Friday 14 October 2016

FLIPPING AFTER HOUSE MARKET BUBBLE

A flip is defined as a home that is bought and sold again within 12 months.
Gradually rising home prices are bringing more house flippers out of the woodwork, and that may be a sign of an out busting housing market. The number of active home flippers last year was the highest in nearly a decade, and it has not stopped over time, but increased.



"For the year, 21 percent of all properties flipped were purchased out of foreclosure, but that is down from 27 percent in 2012 and 32 percent in 2011. Investors are finding discounted buying opportunities outside of the public foreclosure process." says Daren Blomquist, vice president of RealtyTrac.
Approximately 180,000 family homes were flipped in 2015, according to RealtyTrac. Flipping increased in 75 percent of U.S. markets, and the profits are growing as well.

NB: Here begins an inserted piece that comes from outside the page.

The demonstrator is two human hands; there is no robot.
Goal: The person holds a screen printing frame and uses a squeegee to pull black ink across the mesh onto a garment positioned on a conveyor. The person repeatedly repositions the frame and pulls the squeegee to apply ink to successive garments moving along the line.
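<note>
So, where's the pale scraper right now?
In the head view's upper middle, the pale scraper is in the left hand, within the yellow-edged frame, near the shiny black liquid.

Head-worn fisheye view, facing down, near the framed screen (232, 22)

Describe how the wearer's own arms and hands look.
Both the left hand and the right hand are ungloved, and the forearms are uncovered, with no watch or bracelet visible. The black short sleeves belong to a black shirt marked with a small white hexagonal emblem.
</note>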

"When home flipping numbers go up, it is usually an indication that the housing market is in trouble," said Matthew Gardner, chief economist at Windermere Real Estate in Seattle.
Flippers end up having to take bigger risks for smaller profits where even minor miscalculations or sudden market swings can lead to huge losses. As the flipping bubble implodes, and as reality replaces perceived guaranteed returns, many flippers will be hit with losses and will be dragged out.
House flipping - buying and reselling a home to make quick money - has risen in some hot housing markets, prompting concerns that local housing bubbles could be developing.
The concern now is that prices are rising too fast, not because buyers can afford to pay more but because of extremely short supply of homes for sale. Home flipping can push prices artificially higher.